[BioC] SomaticSignatures

Dan Tenenbaum dtenenba at fhcrc.org
Thu Mar 27 23:27:49 CET 2014


Steve, thanks for the nice summary; much preferable to my dribs and drabs, it's what I should have done. Of course I have more to add (defeating your purpose of summarizing but adding greatly to my sent email count). I'll try to keep it all in this one email. See below:

----- Original Message -----
> From: "Steve Lianoglou" <lianoglou.steve at gene.com>
> To: "Dan Tenenbaum" <dtenenba at fhcrc.org>
> Cc: "Huma Asif" <humaasif79 at yahoo.com>, "bioconductor at r-project.org list" <bioconductor at r-project.org>
> Sent: Thursday, March 27, 2014 3:10:15 PM
> Subject: Re: [BioC] SomaticSignatures
> 
> So, to wrap this all up for the OP.
> 
> To identify the packages needed for installation of
> SomaticSignatures,
>  you will need to be running R-3.1-alpha on an internet connected
> machine and enter these commands:
> 
> library(tools)
> library(utils)
> library(BiocInstaller)
> pdb <- available.packages(contrib.url(biocinstallRepos()))
> pkgs <- unlist(unname(package_dependencies("SomaticSignatures",
> db=pdb)))

A very important addition: please add recursive=TRUE to the above line as arguments to package_dependencies, so:

pkgs <- unlist(unname(package_dependencies("SomaticSignatures", 
db=pdb, recursive=TRUE)))

This doesn't include SomaticSignatures itself so do this here:

pkgs <- c("SomaticSignatures", pkgs)



> 
> Then to download the packages into the *current working directory*
> that R is executing in, he would then do:

(The OP is a she in this case, I believe)

> 
> download.packages(pkgs, '.', repos=biocinstallRepos(), type="source")
> 
> These copies could then be copied to the cluster and will have to be
> installed individually (ensuring that the cluster already has
> R-3.1-alpha already installed!).
> 
> The OP will have to be careful to install them in the correct order,
> which might require some trial and error, but at least all of the
> packages will be available on the filesystem to do so.

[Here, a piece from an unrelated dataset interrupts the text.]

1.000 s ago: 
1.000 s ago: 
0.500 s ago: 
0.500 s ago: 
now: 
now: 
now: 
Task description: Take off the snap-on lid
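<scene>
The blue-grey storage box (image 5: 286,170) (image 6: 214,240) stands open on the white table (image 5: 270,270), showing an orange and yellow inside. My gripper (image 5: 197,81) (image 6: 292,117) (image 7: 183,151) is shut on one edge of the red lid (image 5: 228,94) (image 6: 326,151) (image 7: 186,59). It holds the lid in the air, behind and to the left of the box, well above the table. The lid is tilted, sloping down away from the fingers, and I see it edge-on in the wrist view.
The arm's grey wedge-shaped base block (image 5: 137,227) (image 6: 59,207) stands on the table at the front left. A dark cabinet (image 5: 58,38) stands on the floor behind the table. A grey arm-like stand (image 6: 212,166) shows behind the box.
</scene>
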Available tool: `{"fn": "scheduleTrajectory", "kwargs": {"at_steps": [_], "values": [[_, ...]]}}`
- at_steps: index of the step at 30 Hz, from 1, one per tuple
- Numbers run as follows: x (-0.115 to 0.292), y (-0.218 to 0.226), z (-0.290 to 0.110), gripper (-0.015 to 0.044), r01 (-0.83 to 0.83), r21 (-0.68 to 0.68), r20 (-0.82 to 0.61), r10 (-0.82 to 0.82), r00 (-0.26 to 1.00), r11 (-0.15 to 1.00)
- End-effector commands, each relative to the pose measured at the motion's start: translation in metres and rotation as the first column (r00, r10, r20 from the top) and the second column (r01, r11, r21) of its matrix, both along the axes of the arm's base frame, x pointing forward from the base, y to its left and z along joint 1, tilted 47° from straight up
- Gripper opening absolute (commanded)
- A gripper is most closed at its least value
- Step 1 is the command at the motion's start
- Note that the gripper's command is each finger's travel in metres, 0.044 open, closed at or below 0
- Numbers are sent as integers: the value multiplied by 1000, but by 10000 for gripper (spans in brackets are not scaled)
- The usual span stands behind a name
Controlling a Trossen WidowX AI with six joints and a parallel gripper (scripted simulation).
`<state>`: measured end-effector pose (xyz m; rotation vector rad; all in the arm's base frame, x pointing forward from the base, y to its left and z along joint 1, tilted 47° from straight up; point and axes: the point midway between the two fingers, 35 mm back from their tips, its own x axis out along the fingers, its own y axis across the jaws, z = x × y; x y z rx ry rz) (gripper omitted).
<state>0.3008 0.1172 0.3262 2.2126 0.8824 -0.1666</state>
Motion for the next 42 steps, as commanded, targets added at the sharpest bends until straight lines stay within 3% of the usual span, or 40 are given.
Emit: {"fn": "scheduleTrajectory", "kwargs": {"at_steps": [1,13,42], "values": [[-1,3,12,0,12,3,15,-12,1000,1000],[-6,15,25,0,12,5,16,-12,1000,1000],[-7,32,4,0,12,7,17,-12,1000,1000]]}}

I *think* you could do this, assuming that all the .tar.gz files are in the current directory:

install.packages(dir('.', pattern=".tar.gz$"), repos=NULL, type="source")

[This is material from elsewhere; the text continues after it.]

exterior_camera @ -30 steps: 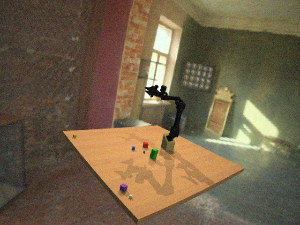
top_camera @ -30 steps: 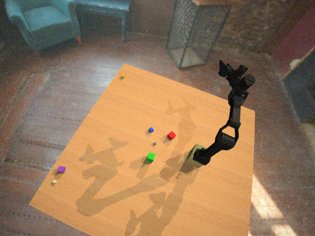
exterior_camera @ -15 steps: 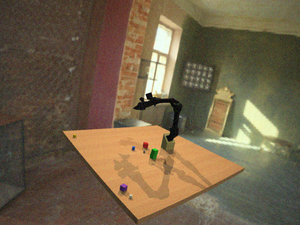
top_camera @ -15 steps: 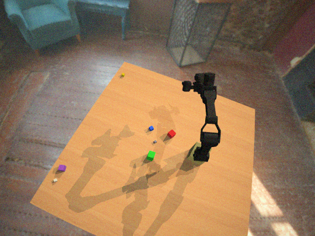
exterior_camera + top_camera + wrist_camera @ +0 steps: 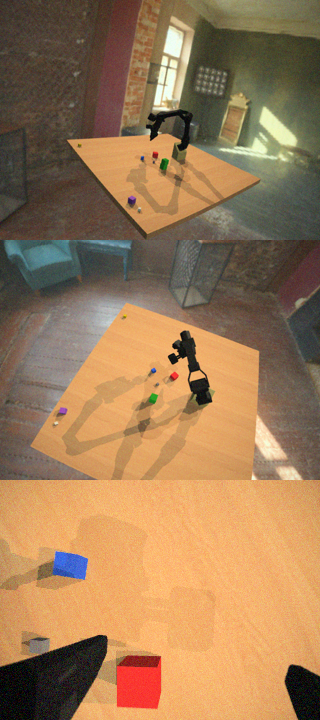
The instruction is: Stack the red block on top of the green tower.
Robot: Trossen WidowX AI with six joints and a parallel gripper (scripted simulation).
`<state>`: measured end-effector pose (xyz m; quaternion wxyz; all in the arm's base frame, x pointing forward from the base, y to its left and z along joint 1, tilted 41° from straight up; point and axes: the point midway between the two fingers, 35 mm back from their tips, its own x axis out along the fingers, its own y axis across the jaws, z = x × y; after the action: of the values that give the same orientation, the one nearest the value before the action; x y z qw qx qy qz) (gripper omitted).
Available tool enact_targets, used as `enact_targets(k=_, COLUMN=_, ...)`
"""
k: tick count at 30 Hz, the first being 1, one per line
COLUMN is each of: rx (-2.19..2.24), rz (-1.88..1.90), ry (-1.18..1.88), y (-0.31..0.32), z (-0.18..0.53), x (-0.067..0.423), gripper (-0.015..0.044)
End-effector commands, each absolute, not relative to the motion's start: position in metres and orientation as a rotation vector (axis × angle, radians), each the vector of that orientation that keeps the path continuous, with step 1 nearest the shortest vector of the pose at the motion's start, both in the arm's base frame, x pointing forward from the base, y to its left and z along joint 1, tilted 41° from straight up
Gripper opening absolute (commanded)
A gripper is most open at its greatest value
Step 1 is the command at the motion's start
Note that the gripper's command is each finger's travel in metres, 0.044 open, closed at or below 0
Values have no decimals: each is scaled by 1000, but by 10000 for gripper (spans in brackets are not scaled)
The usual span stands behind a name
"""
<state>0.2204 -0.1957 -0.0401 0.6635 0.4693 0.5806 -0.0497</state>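
The red block (image 5: 174, 375) (image 5: 155, 154) (image 5: 139, 681) sits on the wooden table (image 5: 219, 433) (image 5: 108, 160). The green tower (image 5: 153, 398) (image 5: 164, 164), two green blocks high, stands upright a little in front of it; it is out of the wrist view. My gripper (image 5: 172, 359) (image 5: 151, 138) (image 5: 193, 657) is open and empty. It hangs well above the table and points down. In the wrist view the red block lies low in the frame, just inside the left finger.
A blue block (image 5: 153, 370) (image 5: 142, 157) (image 5: 70, 565) and a tiny grey block (image 5: 157, 384) (image 5: 153, 162) (image 5: 38, 644) lie near the red one. A purple block (image 5: 62, 410), a tiny white one (image 5: 55, 423) and a yellow one (image 5: 124, 315) lie far off. The arm's olive base (image 5: 178, 153) stands beside the tower.
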Motion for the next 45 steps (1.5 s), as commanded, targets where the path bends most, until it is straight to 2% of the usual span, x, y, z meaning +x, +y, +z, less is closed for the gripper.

This will attempt to install ALL the package tarballs in the directory, and will (hopefully)
figure out all the dependencies and install things in the right order.


One note that I'm not sure has been mentioned: these steps wil install all the R dependencies, but if
there are any *system* dependencies, you need to make sure those are installed on your cluster node.

I notice that pkgs (above) includes XML and RCurl so this means installing the libxml2 and curl-config libraries. If you are on ubuntu this is done with

sudo apt-get install libxml2-dev libcurl-dev

Of course this also assumes internet access, and I honestly don't know how to install ubuntu packages offline but I'm sure google can help. 


> 
> OP: let us know how that goes.
> 
> On a side note: that's pretty cool! Perhaps parts of this would make
> handy utility functions in the BiocInstaller package ... I could
> imagine a function to "identify dependent packages" being useful.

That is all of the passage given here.